I do think you need to monitor him very very closely or crate him. It may seem harsh--but he will learn......


----------



## swtxsweetie (May 16, 2008)

I know it's all in my head. I need to get inside his head! Why is he doing this? He is so good when I am around.

The spreading food on the floor idea is interesting. I am going to try that next time.


----------



## Havtahava (Aug 20, 2006)

As already stated, dogs don't have the capacity to show revenge.

Your fiance is correct that his freedom does need to be limited when you cannot watch him. Here is a great article on housetraining and tips on teaching your dog to love his confinement: http://www.dogstardaily.com/training/errorless-housetraining


----------



## Havtahava (Aug 20, 2006)

If you really want to get inside his head, there are a lot of good books out there. I highly recommend reading "[ame="http://www.amazon.com/gp/product/1888047054?ie=UTF8&tag=thereciperack&linkCode=as2&camp=1789&creative=9325&creativeASIN=1888047054"]_Culture Clash_" by Jean Donaldson[/ame] or even [ame="http://www.amazon.com/gp/product/1888047062?ie=UTF8&tag=thereciperack&linkCode=as2&camp=1789&creative=9325&creativeASIN=1888047062"]"_How To Teach a New Dog Old Tricks_" by Dr. Ian Dunbar[/ame]. Both of these canine experts explain it quite well so it makes sense how dogs act and react.


----------



## Missy (Nov 6, 2006)

There is another possibility... he may just not like to poop where he pees. You will notice that unlike us ... dogs will have their favorite places outside to do each. We had this problem with Jasper when we were training him for using pads inside... we added another pee pad in another tray and he was fine from there on out... and he would always use one tray to pee and the other to poo.


----------



## swtxsweetie (May 16, 2008)

Missy,

He does have 2 wizdog pads next to each other. I noticed that he doesn't like to pee and poop on the same pad. So, when he has accidents and I see that he has peed and pooped on the pads already, then I don't crate him.

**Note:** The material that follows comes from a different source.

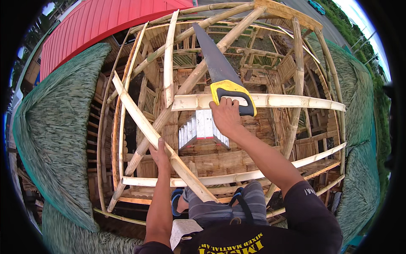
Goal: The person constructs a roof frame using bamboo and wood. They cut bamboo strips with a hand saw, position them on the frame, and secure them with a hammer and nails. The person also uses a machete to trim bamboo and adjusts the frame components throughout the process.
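My right hand grips the yellow and black handle of a handsaw. The dark blade points up and away to the left, above the bamboo frame. My left hand is closed around a split bamboo strip, which runs slantwise from the far left down toward my legs. Just below the saw handle, another pale bamboo strip spans the frame. One more strip slopes down from the far edge and ends near a round bamboo pole.
Beneath the frame stands a metal stepladder. Crossing round poles and a lower strip surround me. Thatched roofs flank both sides, with a red metal roof at the far left. A road lies beyond.
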The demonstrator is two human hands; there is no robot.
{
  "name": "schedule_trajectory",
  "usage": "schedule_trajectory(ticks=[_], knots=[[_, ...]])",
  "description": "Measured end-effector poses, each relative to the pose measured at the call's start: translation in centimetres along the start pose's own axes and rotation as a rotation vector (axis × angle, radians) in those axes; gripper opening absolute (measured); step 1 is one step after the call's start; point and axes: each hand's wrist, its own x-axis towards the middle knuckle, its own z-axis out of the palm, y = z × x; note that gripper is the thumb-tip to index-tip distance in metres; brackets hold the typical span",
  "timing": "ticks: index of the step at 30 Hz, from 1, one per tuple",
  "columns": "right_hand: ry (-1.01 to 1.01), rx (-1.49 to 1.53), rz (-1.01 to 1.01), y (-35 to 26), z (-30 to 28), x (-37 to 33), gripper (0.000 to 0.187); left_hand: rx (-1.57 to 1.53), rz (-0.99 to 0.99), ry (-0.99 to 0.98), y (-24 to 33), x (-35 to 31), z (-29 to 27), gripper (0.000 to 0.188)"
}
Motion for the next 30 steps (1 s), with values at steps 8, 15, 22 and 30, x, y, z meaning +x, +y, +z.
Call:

Thanks for the tips everyone. I will definitely read the recommended articles and books.


----------



## Sissygirl (Aug 8, 2007)

Just wondering how old Momo is? 

Sissy is 4 yrs. old now and she is so regular with the pooping. She goes once in the morning when she first gets up and then goes again between 7-8:30 p.m. She is a bell ringer so the peeing is just easy during the day.

So maybe with time he will get a routine.


----------



## Renee (Mar 27, 2008)

Julie said:


> I don't believe there is such as thing as "get even" or "payback" with a dog. That is just not possible.QUOTE]
> 
> Ohhhhh, you must never have owned a poodle!  I've seen the revenge thing *first hand *from our poodle, DJ (may he rest in peace). And his mom, owned my DH's brother, also did the revenge thing. She would poop in front of whoever's recliner she was mad at, and if there was overnight company, she would poop on their pillow.
> 
> ...


----------



## Julie (Feb 8, 2007)

Renee said:


> Julie said:
> 
> 
> > I don't believe there is such as thing as "get even" or "payback" with a dog. That is just not possible.QUOTE]
> ...


----------



## SMARTY (Apr 19, 2007)

I didn't read al; the post but are you sure he is not just missing the wizdog. Smarty is very paper trained for times when she has to be left alone or at night. She sometimes misses her papers with her circles, but she is close and I would never think of punishment for that.


----------



## Leslie (Feb 28, 2007)

SMARTY said:


> I didn't read al; the post but are you sure he is not just missing the wizdog. Smarty is very paper trained for times when she has to be left alone or at night. She sometimes misses her papers with her circles, but she is close and I would never think of punishment for that.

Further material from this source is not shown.